Dataset entries
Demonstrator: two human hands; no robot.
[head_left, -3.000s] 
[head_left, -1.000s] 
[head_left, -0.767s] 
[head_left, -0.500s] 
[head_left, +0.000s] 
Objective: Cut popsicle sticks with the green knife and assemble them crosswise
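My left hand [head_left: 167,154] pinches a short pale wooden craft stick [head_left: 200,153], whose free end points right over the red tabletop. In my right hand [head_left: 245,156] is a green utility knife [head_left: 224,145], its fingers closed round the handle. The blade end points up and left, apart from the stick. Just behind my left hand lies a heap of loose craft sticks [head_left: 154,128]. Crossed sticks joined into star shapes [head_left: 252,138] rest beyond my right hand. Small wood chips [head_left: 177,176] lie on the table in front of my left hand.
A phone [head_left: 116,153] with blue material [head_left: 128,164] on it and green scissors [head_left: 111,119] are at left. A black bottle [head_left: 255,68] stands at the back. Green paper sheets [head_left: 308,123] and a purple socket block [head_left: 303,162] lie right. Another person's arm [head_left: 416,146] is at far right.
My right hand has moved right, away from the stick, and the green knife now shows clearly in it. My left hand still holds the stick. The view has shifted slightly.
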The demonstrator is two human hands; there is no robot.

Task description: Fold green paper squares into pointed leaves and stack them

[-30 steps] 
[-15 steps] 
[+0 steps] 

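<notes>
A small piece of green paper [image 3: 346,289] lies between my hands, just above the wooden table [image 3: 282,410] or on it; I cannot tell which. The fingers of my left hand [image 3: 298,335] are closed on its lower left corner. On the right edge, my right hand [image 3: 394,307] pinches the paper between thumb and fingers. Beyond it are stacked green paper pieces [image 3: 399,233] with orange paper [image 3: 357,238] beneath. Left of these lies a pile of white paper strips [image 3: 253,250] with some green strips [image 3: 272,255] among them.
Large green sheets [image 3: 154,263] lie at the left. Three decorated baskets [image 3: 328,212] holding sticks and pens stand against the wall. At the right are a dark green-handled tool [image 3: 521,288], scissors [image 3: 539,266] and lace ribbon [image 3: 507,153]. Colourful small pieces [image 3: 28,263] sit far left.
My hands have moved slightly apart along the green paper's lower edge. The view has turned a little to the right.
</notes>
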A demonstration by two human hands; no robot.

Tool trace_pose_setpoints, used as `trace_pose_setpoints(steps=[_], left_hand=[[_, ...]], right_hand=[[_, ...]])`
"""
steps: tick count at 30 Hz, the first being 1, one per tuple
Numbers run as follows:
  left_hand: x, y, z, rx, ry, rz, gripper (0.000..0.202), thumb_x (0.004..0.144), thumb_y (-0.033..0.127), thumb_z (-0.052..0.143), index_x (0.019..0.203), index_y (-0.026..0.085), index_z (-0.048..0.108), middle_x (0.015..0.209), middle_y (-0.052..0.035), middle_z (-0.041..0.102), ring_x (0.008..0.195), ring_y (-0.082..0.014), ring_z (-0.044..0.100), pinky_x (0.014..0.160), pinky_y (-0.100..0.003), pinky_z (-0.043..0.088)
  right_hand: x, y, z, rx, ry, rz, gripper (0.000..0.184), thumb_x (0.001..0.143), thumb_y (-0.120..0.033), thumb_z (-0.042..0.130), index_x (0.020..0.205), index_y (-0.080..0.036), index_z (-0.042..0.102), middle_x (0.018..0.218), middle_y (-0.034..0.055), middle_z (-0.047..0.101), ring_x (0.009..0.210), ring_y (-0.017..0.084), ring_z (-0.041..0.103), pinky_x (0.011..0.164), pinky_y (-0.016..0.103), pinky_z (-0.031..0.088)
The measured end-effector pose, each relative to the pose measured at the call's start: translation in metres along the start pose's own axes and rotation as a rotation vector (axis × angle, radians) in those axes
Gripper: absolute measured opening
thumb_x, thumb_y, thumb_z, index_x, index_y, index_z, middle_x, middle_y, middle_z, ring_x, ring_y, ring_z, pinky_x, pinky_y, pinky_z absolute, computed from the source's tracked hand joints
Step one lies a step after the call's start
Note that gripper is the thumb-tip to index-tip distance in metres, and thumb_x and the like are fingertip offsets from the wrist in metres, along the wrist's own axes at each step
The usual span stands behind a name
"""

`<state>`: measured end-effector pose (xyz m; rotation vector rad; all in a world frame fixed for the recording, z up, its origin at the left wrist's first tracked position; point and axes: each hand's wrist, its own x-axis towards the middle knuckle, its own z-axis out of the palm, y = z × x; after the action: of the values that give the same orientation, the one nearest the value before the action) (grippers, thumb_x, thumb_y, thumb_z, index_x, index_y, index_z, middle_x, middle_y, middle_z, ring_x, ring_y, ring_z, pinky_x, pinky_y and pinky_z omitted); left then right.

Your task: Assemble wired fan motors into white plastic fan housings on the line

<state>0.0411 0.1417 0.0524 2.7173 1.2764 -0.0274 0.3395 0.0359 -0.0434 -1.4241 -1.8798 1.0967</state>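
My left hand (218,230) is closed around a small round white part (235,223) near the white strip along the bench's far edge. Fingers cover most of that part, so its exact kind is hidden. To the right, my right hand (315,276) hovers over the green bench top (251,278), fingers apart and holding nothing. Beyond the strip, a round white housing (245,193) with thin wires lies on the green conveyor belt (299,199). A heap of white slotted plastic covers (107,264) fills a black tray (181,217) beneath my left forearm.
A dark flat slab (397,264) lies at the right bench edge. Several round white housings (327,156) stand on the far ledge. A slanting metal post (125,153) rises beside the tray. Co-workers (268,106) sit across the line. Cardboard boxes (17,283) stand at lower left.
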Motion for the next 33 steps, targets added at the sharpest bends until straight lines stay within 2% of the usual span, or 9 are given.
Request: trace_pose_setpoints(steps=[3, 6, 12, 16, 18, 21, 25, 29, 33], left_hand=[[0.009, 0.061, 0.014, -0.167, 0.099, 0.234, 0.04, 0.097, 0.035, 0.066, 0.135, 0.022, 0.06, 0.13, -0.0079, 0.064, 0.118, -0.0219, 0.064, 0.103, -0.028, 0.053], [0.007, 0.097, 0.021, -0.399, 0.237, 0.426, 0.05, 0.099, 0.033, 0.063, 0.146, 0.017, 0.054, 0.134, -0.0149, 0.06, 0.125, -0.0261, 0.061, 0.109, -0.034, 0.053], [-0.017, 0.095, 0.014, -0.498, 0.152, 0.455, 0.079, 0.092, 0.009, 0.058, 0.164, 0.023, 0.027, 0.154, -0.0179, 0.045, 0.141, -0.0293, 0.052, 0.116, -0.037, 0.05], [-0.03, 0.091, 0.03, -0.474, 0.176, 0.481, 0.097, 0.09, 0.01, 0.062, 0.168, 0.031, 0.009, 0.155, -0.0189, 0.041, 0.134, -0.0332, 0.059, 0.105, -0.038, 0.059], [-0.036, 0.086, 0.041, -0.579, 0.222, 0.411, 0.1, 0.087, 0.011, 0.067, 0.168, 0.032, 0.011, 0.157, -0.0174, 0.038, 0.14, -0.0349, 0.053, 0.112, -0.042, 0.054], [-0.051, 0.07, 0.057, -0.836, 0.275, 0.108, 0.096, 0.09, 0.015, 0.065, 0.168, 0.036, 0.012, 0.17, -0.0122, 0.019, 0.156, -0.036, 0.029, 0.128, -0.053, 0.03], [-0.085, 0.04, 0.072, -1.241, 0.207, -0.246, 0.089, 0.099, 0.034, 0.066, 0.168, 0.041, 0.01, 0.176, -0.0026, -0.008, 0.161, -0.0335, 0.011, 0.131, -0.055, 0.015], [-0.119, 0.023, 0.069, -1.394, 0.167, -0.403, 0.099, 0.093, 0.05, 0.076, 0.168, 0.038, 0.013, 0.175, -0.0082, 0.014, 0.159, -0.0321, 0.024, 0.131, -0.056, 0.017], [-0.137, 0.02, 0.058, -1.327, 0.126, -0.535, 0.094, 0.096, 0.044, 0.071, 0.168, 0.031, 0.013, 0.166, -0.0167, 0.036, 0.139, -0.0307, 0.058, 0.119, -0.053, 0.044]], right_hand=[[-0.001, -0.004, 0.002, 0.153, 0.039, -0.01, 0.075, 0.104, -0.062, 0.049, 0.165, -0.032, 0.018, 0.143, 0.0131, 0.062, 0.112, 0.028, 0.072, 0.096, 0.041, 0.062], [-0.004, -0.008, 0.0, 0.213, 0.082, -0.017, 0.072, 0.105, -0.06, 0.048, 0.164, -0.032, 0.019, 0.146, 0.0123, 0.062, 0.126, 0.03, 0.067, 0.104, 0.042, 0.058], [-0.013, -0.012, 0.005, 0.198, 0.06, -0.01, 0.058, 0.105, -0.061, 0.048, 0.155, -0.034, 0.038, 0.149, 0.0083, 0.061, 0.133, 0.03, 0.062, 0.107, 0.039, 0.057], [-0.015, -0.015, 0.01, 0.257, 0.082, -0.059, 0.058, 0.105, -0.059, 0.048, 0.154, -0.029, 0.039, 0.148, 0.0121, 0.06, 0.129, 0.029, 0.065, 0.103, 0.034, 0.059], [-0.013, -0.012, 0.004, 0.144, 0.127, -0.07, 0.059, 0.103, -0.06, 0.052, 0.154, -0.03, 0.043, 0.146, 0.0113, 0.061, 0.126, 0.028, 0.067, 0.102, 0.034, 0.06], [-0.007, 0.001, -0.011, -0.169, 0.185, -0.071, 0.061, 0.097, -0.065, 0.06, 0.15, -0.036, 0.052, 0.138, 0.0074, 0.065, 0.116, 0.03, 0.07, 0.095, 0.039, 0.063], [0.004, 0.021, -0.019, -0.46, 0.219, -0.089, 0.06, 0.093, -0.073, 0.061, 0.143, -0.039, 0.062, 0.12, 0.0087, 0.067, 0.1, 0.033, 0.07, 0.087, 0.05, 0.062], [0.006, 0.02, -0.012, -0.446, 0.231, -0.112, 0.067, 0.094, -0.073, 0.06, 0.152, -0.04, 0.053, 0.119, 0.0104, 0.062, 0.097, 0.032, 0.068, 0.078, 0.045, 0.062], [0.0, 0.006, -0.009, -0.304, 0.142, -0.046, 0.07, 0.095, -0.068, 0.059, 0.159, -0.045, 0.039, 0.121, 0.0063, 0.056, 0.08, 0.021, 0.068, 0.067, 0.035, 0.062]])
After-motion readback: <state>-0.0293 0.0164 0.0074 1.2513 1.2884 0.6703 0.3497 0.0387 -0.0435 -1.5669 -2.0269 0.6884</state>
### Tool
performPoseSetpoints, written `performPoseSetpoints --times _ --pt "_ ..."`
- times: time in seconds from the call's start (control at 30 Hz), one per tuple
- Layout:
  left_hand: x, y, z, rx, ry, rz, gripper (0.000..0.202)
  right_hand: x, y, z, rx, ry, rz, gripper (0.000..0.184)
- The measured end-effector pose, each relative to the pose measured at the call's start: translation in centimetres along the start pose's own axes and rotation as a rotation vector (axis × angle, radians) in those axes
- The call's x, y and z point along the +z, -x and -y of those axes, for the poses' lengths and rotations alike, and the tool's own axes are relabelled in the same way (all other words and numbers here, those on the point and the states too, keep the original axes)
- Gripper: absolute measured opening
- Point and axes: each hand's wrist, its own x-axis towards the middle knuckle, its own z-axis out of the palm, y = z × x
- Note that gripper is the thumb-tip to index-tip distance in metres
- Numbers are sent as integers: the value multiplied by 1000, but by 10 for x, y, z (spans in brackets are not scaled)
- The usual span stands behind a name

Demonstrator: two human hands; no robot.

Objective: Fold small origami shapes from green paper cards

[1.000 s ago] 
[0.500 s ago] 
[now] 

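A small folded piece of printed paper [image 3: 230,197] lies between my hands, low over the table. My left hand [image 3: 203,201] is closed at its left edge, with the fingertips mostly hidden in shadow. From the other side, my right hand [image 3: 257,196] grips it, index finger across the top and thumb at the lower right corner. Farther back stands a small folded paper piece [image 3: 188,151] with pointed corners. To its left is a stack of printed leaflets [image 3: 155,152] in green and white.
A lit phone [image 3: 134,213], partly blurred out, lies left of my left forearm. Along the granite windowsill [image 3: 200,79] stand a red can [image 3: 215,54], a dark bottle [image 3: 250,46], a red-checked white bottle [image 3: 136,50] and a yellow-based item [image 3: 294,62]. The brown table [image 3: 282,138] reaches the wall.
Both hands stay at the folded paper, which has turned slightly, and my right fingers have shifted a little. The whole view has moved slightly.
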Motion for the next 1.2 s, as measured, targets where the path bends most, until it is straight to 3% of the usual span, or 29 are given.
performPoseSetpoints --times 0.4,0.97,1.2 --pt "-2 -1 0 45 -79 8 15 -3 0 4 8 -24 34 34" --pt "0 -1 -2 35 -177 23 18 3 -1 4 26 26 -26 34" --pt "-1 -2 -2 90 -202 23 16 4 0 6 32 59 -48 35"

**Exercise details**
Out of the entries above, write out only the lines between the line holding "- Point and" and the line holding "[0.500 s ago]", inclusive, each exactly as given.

**Solution for this exercise**
- Point and axes: each hand's wrist, its own x-axis towards the middle knuckle, its own z-axis out of the palm, y = z × x
- Note that gripper is the thumb-tip to index-tip distance in metres
- Numbers are sent as integers: the value multiplied by 1000, but by 10 for x, y, z (spans in brackets are not scaled)
- The usual span stands behind a name

Demonstrator: two human hands; no robot.

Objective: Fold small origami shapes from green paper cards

[1.000 s ago] 
[0.500 s ago] 

Nothing else belongs in the answer.